[PATCH] network: drop use of dummy tap device in bridges
Laine Stump
laine at redhat.com
Thu Sep 3 14:56:25 UTC 2020
On 9/3/20 9:34 AM, Daniel P. Berrangé wrote:
> A long time ago we introduced a dummy tap device (e.g. virbr0-nic) that
> we attached to the bridge device created for virtual networks:
>
> commit 5754dbd56d4738112a86776c09e810e32f7c3224
> Author: Laine Stump <laine at redhat.com>
> Date: Wed Feb 9 03:28:12 2011 -0500
>
> Give each virtual network bridge its own fixed MAC address
>
> This was a hack to workaround a Linux kernel bug where it would not
> honour any attempt to set a MAC address on a bridge. Instead the
> bridge would adopt the numerically lowest MAC address of all NICs
> attached to the bridge. This lead to the MAC addrss of the bridge
> changing over time as NICs were attached/detached.
>
> The Linux bug was actually fixed 3 years before the libvirt
> workaround was added in:
>
> commit 92c0574f11598c8036f81e27d2e8bdd6eed7d76d
> Author: Stephen Hemminger <shemminger at vyatta.com>
> Date: Tue Jun 17 16:10:06 2008 -0700
>
> bridge: make bridge address settings sticky
>
> Normally, the bridge just chooses the smallest mac address as the
> bridge id and mac address of bridge device.
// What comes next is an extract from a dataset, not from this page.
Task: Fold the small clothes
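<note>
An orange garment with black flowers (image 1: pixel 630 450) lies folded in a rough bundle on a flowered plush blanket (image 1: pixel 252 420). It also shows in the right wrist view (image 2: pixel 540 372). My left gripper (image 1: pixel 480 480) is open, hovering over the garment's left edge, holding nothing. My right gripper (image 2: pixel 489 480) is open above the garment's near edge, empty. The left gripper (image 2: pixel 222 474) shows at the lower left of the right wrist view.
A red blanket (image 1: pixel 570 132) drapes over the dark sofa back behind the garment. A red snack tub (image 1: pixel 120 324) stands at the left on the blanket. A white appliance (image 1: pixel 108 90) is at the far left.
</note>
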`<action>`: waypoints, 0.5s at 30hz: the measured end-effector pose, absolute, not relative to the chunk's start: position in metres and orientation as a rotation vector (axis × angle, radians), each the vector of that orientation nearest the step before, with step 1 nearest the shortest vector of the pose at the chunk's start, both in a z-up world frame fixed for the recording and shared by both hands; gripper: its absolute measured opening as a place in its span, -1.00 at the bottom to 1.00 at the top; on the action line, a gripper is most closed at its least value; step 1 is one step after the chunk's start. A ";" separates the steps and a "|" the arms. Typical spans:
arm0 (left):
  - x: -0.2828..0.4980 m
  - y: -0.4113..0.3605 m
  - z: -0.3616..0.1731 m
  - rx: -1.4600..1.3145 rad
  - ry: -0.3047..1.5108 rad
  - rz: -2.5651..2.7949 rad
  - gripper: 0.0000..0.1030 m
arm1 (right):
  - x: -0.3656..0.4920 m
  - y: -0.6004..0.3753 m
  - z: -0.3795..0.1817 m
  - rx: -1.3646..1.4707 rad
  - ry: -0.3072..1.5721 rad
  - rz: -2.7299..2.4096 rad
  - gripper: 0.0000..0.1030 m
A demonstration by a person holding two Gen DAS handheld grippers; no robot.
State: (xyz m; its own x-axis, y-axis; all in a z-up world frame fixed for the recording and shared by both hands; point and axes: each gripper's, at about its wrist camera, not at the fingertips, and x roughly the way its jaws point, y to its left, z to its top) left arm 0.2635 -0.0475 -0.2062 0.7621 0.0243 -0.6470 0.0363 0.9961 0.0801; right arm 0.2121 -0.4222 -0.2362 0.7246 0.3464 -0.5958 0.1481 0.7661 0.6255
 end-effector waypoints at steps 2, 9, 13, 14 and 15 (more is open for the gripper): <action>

But if the administrator
> has explictly set the interface address then don't change it.
>
> Signed-off-by: Stephen Hemminger <shemminger at vyatta.com>
> Signed-off-by: David S. Miller <davem at davemloft.net>
>
> but libvirt needed to support RHEL-5 kernels at that time, so
> none the less added the workaround.
>
> We have long since dropped support for RHEL-5 vintage distros,
> so there's no reason to keep the dummy tap device for the purpose
> of setting the bridge MAC address.
>
> Later the dummy TAP device was used for a second purpose related
> to IPv6 DAD (Duplicate Address Detection) in:
>
> commit db488c79173b240459c7754f38c3c6af9b432970
> Author: Benjamin Cama <benoar at dolka.fr>
> Date: Wed Sep 26 21:02:20 2012 +0200
>
> network: fix dnsmasq/radvd binding to IPv6 on recent kernels
>
> This was again dealing with a regression in the Linux kernel, where
> if there were no devices attached to the bridge in the UP state,
> IPv6 DAD would not be performed. The virbr0-nic was attached but
> in the DOWN state, so the above libvirt fix tenporarily brought
> the NIC online. The Linux commit causing the problem was in v2.6.38
>
> commit 1faa4356a3bd89ea11fb92752d897cff3a20ec0e
> Author: stephen hemminger <shemminger at vyatta.com>
> Date: Mon Mar 7 08:34:06 2011 +0000
>
> bridge: control carrier based on ports online
>
> A short while later Linux was tweaked so that DAD would still occur
> if the bridge had no attached devices at all in 3.1:
>
> commit b64b73d7d0c480f75684519c6134e79d50c1b341
> Author: stephen hemminger <shemminger at vyatta.com>
> Date: Mon Oct 3 18:14:45 2011 +0000
>
> bridge: leave carrier on for empty bridge
>
> IOW, the only reason we need the DAD hack of bringing virbr0-nic
> online is because virbr0-nic exists. Once it doesn't exist, then
> we hit the "empty bridge" case which works in Linux.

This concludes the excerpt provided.